=== Begin Enclosure ===

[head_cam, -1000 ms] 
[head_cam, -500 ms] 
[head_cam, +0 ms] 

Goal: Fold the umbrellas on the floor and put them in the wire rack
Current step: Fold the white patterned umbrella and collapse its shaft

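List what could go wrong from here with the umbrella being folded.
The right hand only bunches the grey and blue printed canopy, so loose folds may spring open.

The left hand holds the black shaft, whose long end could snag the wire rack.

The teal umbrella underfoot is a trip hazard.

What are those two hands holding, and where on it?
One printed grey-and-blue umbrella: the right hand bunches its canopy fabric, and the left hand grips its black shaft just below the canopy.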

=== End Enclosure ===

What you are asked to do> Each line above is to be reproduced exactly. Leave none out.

Your response>
[head_cam, -1000 ms] 
[head_cam, -500 ms] 
[head_cam, +0 ms] 

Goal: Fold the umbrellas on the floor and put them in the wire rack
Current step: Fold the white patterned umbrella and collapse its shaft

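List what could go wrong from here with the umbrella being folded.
The right hand only bunches the grey and blue printed canopy, so loose folds may spring open.

The left hand holds the black shaft, whose long end could snag the wire rack.

The teal umbrella underfoot is a trip hazard.

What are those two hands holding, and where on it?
One printed grey-and-blue umbrella: the right hand bunches its canopy fabric, and the left hand grips its black shaft just below the canopy.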

The exercise is done; no more work remains.